— ACTION ITEM —
From the entries below, please gather each line containing the string "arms".

— DATA EXTRACTS —
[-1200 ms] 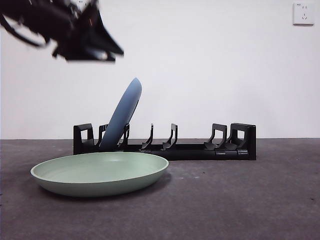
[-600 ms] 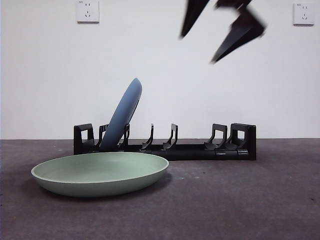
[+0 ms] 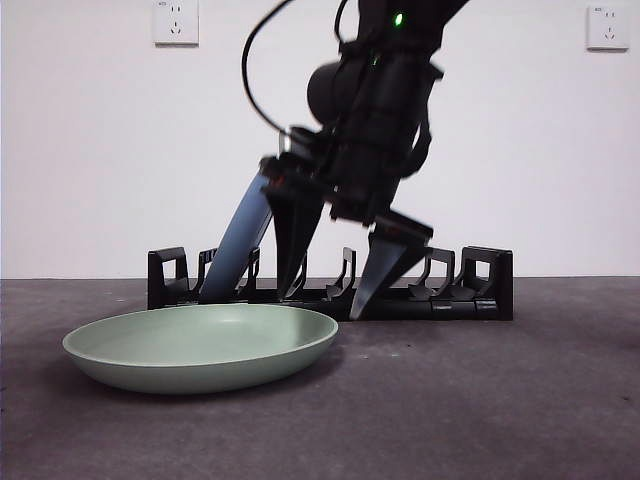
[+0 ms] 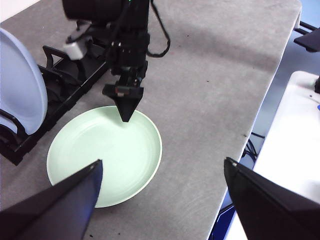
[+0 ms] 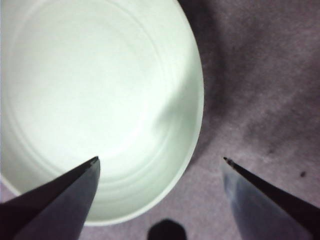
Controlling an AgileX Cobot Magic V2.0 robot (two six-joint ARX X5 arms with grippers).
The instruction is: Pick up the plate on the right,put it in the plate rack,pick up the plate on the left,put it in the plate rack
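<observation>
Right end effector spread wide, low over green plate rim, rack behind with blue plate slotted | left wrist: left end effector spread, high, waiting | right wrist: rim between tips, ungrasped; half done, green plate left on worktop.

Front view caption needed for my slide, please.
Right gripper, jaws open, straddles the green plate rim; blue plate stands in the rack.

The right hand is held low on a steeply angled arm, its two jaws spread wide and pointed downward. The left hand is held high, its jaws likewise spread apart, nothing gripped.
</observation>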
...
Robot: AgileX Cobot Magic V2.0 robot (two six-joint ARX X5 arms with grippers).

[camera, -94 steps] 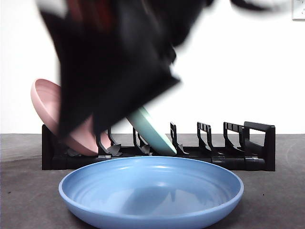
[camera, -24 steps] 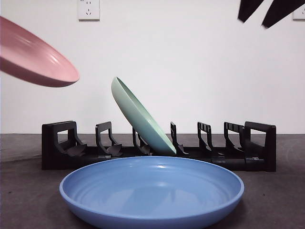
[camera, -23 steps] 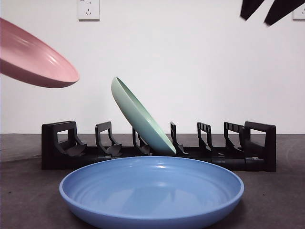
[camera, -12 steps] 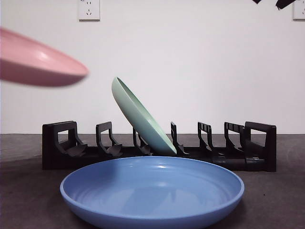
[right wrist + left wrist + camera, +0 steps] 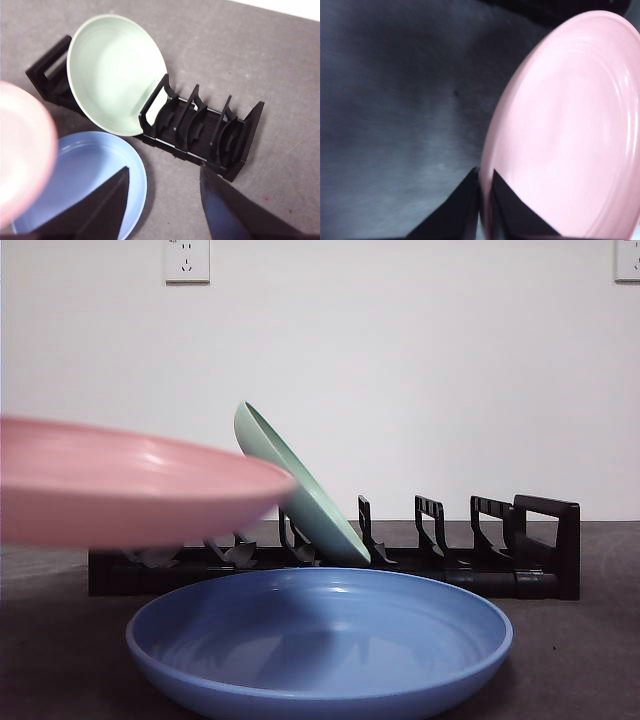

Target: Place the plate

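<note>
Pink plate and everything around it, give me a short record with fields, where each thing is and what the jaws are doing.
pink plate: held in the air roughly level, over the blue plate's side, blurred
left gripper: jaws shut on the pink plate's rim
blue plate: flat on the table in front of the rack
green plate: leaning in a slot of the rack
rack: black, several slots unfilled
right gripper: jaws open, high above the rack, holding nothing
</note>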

— SOLUTION —
Controlling an AgileX Cobot Magic V2.0 robot (two six-joint ARX X5 arms with grippers).
Robot: AgileX Cobot Magic V2.0 robot (two six-joint ARX X5 arms with grippers).

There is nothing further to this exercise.